* [Your goal] Check every line in the listing below for "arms". Copy the ones where it occurs.

* [Dataset section]
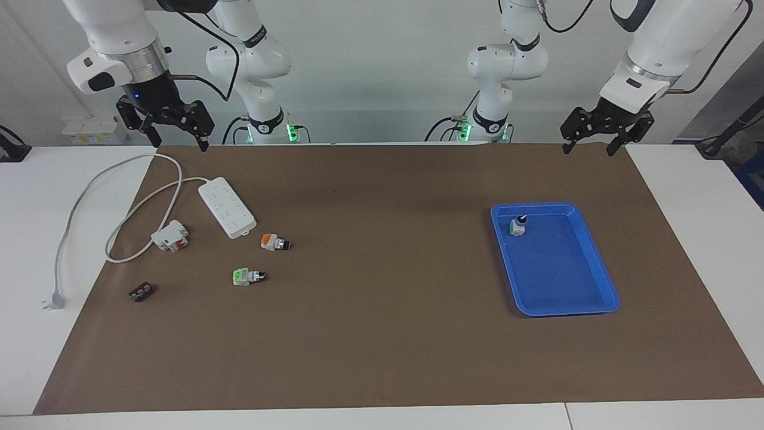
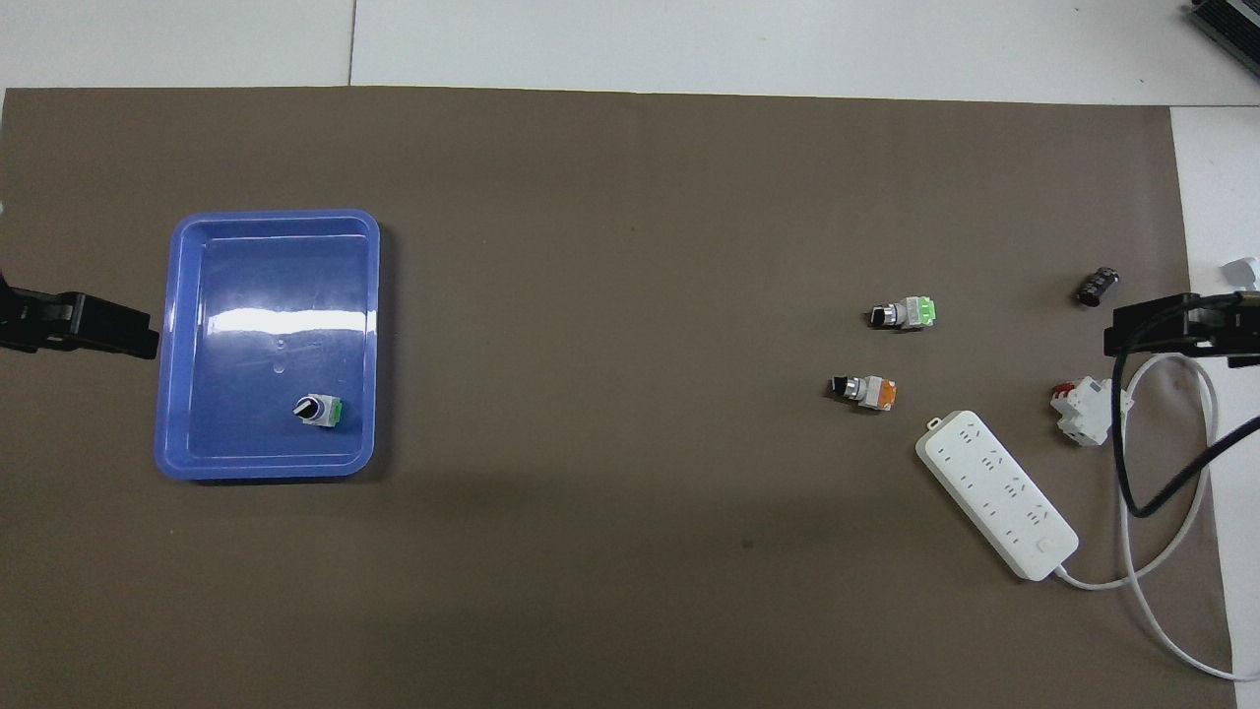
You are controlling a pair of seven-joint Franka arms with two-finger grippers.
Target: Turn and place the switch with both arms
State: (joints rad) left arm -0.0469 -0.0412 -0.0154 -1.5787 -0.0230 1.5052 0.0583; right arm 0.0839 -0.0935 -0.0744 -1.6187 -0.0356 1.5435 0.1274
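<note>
From across the table the switch (image 1: pixel 275 242), with its orange end, silvery middle and black knob, lies on its side beside the power strip (image 1: pixel 227 206) while the left gripper (image 1: pixel 588 138) and right gripper (image 1: pixel 174 129) hang up high with fingers spread and holding nothing, and from above the switch (image 2: pixel 864 390) lies between the power strip (image 2: pixel 996 493) and a green-ended switch (image 2: pixel 904 313).

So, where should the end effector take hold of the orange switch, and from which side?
Probably from above, across the whitish middle of the orange switch. It lies on its side on the mat, knob toward the left arm's end, with open mat on both long sides. The right end effector, open near the power strip, is at its end.
</note>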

* [Solution]
You are controlling a pair of seven-joint Franka arms with two-finger grippers.
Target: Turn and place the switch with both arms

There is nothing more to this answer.